§ AIM OF THE TASK
Set every record down again, identical to the original.

Recorded data:
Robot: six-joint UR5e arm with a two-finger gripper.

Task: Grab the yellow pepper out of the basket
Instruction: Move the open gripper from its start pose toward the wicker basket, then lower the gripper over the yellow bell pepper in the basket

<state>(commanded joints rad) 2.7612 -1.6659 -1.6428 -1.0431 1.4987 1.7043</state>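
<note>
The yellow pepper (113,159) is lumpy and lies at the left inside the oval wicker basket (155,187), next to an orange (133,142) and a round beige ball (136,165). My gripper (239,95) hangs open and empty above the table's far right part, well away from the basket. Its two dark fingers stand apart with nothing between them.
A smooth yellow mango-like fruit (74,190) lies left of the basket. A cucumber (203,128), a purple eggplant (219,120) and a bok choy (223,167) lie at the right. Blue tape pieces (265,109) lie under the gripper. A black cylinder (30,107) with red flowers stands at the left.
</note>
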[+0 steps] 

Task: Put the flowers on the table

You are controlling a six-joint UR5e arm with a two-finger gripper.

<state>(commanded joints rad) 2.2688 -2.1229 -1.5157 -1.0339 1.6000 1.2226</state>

§ RESPONSE
Robot: six-joint UR5e arm with a two-finger gripper.

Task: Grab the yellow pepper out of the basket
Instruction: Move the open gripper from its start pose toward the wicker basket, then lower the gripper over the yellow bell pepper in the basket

<state>(commanded joints rad) 2.7612 -1.6659 -1.6428 -1.0431 1.4987 1.7043</state>
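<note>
The yellow pepper (113,159) is lumpy and lies at the left inside the oval wicker basket (155,187), next to an orange (133,142) and a round beige ball (136,165). My gripper (239,95) hangs open and empty above the table's far right part, well away from the basket. Its two dark fingers stand apart with nothing between them.
A smooth yellow mango-like fruit (74,190) lies left of the basket. A cucumber (203,128), a purple eggplant (219,120) and a bok choy (223,167) lie at the right. Blue tape pieces (265,109) lie under the gripper. A black cylinder (30,107) with red flowers stands at the left.
</note>
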[+0 steps] 

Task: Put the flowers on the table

You are controlling a six-joint UR5e arm with a two-finger gripper.

<state>(commanded joints rad) 2.2688 -2.1229 -1.5157 -1.0339 1.6000 1.2226</state>

No more output is given for this exercise.